Sunday, September 27, 2009

Where’s the Asteroid When We Need One

O.K. You’ve all been reading my blog long enough to wonder, does this guy ever just have fun? I mean, who seriously reads the fine print in thousands of pages of financial data just to find out who’s really behind the scenes? Well, let’s take a moment and enjoy a little levity. I was thinking, while on my carbon free 36 mile bike ride with my Earth Science teacher brother Tim, how could I explain our economic situation in terms that an eight-grader in his class would understand. On one of our particularly long hill climbs in Central Virginia, I began musing about last night’s conversation about “extinction events”. Apparently, an extinction event is when a luminous object hurtles through space and smashes into Earth significantly altering life as it was known immediately prior to said event. So… I started musing about Ben Bernanke’s Friday, September 25th comments about how we need to get consumers borrowing again and it hit me – we have an asteroid coming in and unfortunately for some, we have two species of beasts who have walnut-sized brains and extremely large appetites, who are running the show. I’ll let you decide whether I’m referring to Geithner and Bernanke or whether I’m referring to certain entities on Wall Street but, let’s agree that, at impact, it won’t matter. Oh, and the moral to this story is to be one of the little furry creatures who is smart enough to live in a community as far away from these characters as possible.

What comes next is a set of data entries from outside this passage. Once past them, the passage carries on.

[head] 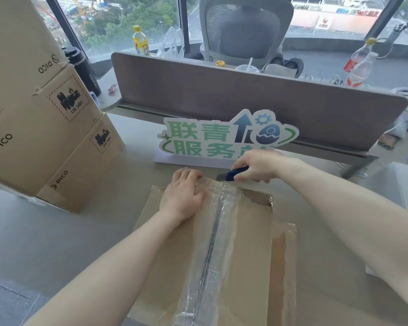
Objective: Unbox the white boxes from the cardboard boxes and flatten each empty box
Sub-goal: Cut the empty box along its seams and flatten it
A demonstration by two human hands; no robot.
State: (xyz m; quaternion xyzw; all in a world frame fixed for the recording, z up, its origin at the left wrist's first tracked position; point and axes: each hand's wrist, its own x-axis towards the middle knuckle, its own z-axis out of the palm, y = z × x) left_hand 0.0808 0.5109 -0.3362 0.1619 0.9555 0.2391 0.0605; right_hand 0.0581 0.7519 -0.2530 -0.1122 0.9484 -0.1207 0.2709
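Note:
A cardboard box [245, 243] stands right in front of me, its top flaps sealed by clear tape along the centre seam. My left hand [183, 196] lies flat on the far left of the top flap, fingers curled over the far edge. My right hand [257, 167] grips a blue utility knife [233, 174], its blade at the far end of the taped seam. A strip of tape hangs loose at the box's right side. No white box is visible.
A stack of sealed PICO cardboard boxes [45, 128] fills the left of the grey desk [57, 231]. A green-and-white sign [222, 137] stands just beyond the box, in front of a brown divider panel [245, 95]. Bottles and an office chair [245, 27] are behind it.

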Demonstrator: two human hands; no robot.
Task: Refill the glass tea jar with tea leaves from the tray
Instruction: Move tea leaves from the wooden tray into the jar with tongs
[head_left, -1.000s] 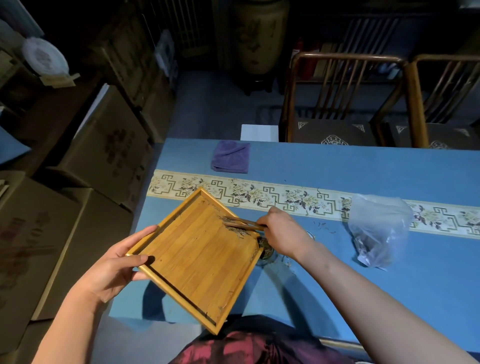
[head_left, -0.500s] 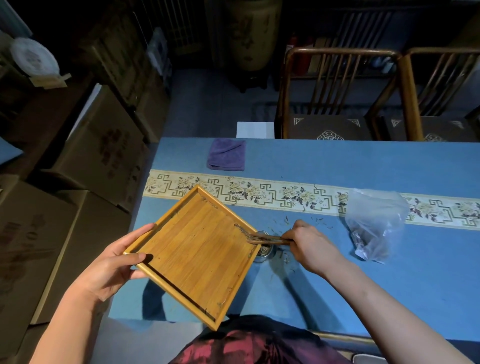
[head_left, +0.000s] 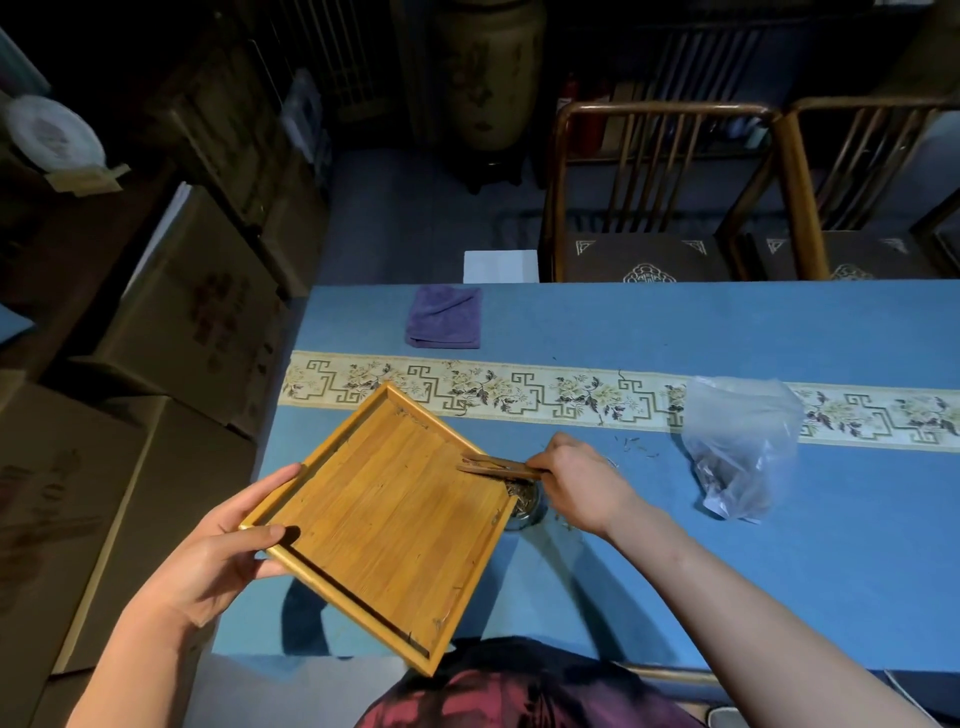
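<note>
My left hand (head_left: 218, 551) grips the left corner of a square bamboo tray (head_left: 389, 525), tilted above the blue table with its right corner over the glass tea jar (head_left: 524, 504). The jar stands on the table, mostly hidden by the tray, and tea leaves show at its mouth. My right hand (head_left: 582, 480) holds a wooden tea scoop (head_left: 501, 466) whose tip lies on the tray's right corner. Only a few leaf bits remain on the tray. Loose tea leaves (head_left: 636, 447) are scattered on the table right of my right hand.
A clear plastic bag (head_left: 737, 452) holding some dark tea lies to the right. A folded purple cloth (head_left: 444, 317) sits at the far edge of the blue table (head_left: 779, 571). Two wooden chairs (head_left: 654, 197) stand behind it, cardboard boxes (head_left: 197, 317) at left.
My right hand has drawn the scoop rightward along the tray's corner toward the jar, then settled there. The tray has stayed tilted in my left hand.
</note>
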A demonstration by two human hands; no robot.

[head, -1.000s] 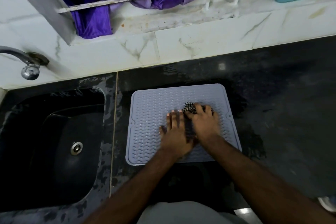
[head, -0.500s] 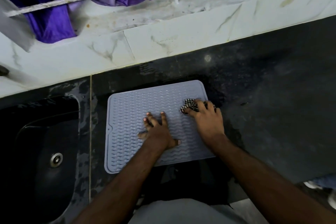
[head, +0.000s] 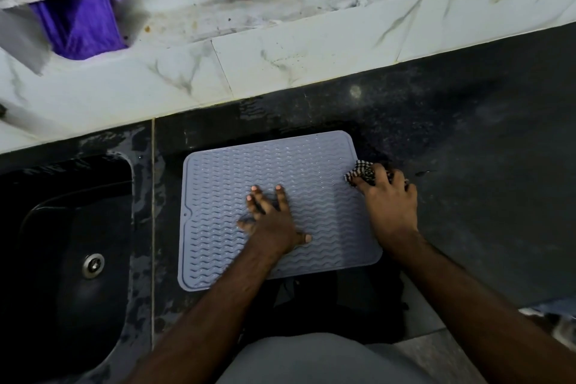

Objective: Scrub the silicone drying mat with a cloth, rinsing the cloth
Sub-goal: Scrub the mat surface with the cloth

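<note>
At mat [head: 237, 171] edge, cloth [head: 361, 174] in right hand [head: 389, 199]

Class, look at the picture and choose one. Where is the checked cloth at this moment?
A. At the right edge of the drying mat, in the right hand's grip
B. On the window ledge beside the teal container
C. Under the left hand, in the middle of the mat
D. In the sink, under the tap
A: the right hand holds the checked cloth bunched at the right edge of the silicone drying mat, while the left hand lies flat mid-mat.

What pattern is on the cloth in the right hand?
A black-and-white check; the cloth shows best in the head view, bunched under the right hand.
</note>
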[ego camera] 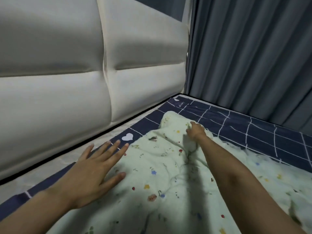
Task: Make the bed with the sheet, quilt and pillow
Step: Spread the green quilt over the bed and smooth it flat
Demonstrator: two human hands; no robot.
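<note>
A navy grid sheet point(253, 130) already covers the bed, and a pale floral quilt point(160, 174) lies rumpled across the lower centre; no pillow shows. The left hand point(94, 173) presses flat, fingers spread, on the quilt's edge, while the right hand point(196, 130) grips a quilt fold at centre right. Bare sheet remains toward the headboard point(67, 81) and curtain point(253, 56), giving room to spread.

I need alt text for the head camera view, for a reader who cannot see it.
A person's right hand grips a bunched fold of a pale floral quilt, while the left hand lies flat on its edge. Beneath is a navy grid sheet, with a cream padded headboard and grey curtain behind.
</note>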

Veloci extractor (from Latin meaning playing a shell game so fast that the friction burns up whatever was under the shells but always slipping one loaded shell off the table into its own pocket while no one is looking.) This beast believes that the way to maintain power and control is to keep acronyms coming at unsuspecting prey faster than they can understand what’s really being done. It is sometimes referred to as a quant fund or a Goldman Sachs’ rapid trading platform so vital to profitability for themselves that they are in a quandary over exactly how vigorously to pursue the lawsuit against a mathematician who allegedly misappropriated the algorithm. Interestingly, the Veloci extractor has no concern for its prey and simply wants to devour any and all living matter so long as it can take calories from fresh or carrion alike.

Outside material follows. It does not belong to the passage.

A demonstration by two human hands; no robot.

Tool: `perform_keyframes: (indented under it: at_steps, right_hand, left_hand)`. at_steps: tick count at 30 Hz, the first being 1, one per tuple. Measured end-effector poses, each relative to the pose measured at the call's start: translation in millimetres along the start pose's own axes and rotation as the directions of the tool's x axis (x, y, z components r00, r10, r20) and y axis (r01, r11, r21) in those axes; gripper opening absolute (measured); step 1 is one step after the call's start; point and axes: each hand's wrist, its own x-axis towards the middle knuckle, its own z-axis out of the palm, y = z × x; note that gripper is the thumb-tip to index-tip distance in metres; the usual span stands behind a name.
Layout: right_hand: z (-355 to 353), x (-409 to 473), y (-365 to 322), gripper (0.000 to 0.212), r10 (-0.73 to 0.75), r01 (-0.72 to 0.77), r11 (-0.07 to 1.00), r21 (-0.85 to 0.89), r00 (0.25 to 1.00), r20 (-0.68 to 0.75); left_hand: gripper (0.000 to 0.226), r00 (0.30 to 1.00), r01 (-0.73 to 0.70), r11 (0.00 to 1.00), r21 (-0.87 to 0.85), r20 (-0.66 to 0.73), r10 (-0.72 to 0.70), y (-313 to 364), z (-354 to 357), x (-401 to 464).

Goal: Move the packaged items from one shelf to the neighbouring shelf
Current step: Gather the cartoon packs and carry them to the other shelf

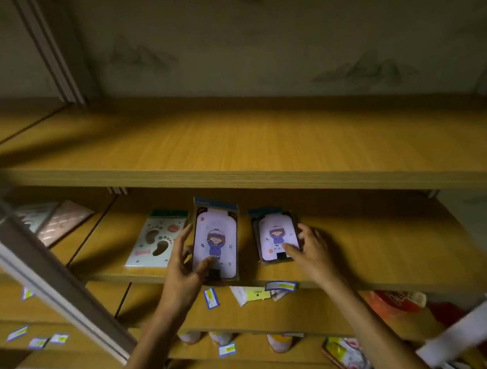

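Two packaged phone cases with a cartoon child in purple are on the middle wooden shelf [363, 250]. My left hand [182, 269] grips the larger-looking package [215, 235] by its left edge and bottom, and it is tilted up off the shelf. My right hand [312, 246] rests on the second package [276, 232], fingers on its right edge and lower corner; this one lies flat. To the left lies a white package with a footprint cut-out [155, 241].
A wide upper shelf [232, 143] overhangs the hands. A grey metal upright [34, 266] runs diagonally at left, dividing off the neighbouring shelf with pinkish packages [56, 219]. Price tags [210, 297] line the shelf fronts. Lower shelves hold bottles and a red item [395, 300].
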Motion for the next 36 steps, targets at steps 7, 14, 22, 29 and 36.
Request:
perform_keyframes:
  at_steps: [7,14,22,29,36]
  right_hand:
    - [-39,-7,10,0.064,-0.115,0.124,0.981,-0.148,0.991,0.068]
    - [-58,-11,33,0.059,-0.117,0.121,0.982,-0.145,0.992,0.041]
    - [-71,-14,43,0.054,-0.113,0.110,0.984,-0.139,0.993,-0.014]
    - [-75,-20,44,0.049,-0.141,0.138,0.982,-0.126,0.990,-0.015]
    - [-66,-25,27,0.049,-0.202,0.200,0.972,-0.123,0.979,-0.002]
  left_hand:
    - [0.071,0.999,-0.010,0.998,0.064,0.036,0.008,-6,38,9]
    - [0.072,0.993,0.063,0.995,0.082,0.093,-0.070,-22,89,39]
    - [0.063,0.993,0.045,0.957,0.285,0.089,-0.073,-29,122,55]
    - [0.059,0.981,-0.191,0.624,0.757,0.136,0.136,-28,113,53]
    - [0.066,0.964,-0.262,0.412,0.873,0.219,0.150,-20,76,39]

Transactosaurus wrecks (from Latin meaning a belief that you solve a challenge by denying its root cause but coming up with a story that unsuspecting prey will believe long enough for you to eat them). This beast believes that the way to maintain power and control is to keep prey so focused on consumption at their miniscule level that they won’t see the carnage being wrought by its own kind. It is sometimes seen in the company of rating agencies, pension fund managers, or Government Sponsored Enterprises. Lately, the Transactosaurus wrecks has been hanging around the FDIC and the close to 1,000 soon to be failed banks in the company of Veloci extractors as they’ve formed a great scheme that takes statutory reserve funds (for banking, insurance, and pensions) and seeks to use them as long as they can do so with impunity. At the G-20 Summit (or as I like to call it G20assic Park), many of these beasts successfully got the leaders of the new 12 member countries to believe that the way to become globally powerful is to clone the same genus and species of walnut-sized brain inspired programs that took us to the brink. However, what they didn’t point out is that the Veloci extractors’ and Transactosaurus wrecks’ real motivation was to expand their feeding grounds with prey that they understand.

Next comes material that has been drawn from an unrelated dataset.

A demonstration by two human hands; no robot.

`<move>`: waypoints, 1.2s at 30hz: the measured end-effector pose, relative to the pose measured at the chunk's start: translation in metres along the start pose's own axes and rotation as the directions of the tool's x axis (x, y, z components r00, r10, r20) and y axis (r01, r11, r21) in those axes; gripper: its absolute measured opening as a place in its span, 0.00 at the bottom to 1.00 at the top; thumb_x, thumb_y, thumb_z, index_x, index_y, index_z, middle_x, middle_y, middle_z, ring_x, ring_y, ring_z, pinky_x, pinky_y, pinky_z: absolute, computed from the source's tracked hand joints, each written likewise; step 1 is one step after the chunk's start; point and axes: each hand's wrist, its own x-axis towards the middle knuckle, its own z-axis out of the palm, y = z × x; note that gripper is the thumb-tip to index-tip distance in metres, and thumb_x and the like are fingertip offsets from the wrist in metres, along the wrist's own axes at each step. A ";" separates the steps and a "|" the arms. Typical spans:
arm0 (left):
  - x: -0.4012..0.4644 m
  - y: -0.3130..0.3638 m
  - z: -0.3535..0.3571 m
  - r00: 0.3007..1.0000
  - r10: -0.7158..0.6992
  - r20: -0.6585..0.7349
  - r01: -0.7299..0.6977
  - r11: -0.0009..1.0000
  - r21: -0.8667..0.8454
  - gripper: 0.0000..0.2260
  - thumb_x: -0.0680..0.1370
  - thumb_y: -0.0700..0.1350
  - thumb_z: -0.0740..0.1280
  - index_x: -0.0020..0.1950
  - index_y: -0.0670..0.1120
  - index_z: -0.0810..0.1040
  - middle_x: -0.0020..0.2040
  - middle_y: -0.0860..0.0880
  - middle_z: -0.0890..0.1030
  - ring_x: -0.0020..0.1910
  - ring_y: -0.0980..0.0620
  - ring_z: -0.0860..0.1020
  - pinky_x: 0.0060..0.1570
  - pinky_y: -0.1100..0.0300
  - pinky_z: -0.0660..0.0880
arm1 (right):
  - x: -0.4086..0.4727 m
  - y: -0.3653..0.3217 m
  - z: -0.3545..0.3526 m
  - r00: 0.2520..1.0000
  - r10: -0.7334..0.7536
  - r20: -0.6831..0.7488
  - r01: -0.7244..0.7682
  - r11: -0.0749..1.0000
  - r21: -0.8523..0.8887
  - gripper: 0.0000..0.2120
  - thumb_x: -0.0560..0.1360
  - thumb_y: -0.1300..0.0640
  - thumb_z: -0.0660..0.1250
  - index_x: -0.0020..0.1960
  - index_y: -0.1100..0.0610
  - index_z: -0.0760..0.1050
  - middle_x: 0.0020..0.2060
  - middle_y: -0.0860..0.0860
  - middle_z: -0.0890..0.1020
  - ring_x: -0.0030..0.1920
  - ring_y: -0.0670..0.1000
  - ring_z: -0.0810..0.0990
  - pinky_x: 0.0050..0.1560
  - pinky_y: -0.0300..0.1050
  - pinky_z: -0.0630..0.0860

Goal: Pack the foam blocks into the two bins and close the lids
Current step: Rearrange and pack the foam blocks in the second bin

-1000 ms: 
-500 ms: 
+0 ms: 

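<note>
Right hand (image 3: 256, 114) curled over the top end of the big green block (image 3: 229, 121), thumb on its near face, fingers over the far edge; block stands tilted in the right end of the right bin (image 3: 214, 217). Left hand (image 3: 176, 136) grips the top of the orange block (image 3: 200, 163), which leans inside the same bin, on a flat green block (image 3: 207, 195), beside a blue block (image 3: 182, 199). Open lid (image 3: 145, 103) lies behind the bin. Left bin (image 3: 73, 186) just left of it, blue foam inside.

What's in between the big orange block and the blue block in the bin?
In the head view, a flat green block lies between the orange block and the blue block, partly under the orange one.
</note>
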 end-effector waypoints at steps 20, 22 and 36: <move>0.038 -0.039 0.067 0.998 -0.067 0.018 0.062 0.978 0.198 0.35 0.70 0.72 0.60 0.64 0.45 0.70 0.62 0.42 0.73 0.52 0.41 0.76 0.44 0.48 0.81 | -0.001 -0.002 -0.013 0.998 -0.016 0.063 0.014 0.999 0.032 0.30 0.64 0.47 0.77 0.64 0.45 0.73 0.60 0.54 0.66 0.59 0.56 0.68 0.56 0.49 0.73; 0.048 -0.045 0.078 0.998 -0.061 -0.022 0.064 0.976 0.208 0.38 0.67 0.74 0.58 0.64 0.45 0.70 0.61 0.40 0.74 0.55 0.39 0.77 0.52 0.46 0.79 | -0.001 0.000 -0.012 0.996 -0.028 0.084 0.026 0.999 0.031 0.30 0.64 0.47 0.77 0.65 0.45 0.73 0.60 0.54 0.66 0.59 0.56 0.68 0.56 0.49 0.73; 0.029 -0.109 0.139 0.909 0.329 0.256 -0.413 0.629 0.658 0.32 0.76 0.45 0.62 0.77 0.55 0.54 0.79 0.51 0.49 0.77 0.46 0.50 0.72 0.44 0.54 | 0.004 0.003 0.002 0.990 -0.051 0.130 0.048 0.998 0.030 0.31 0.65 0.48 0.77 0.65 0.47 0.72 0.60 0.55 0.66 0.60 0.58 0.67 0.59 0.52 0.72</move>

As the asteroid of illumination comes closer to us, you should see both of these beasts continuing to ravage unsuspecting prey like they do. You should assiduously avoid putting yourself within easy reach of having “prey” and “you” as synonyms and if you do, all I can recommend is the homonym.

The good thing about being one of the smaller furry creatures is that you can prosper with a smaller appetite. You can band together and create shelter and safety. You can keep warm and cozy with other furry things. And, most importantly, you can think! So start using the part of your brain above the stem, disengage the fear that the beasts have used to their advantage for a long time, and celebrate that change is that growing light in the sky!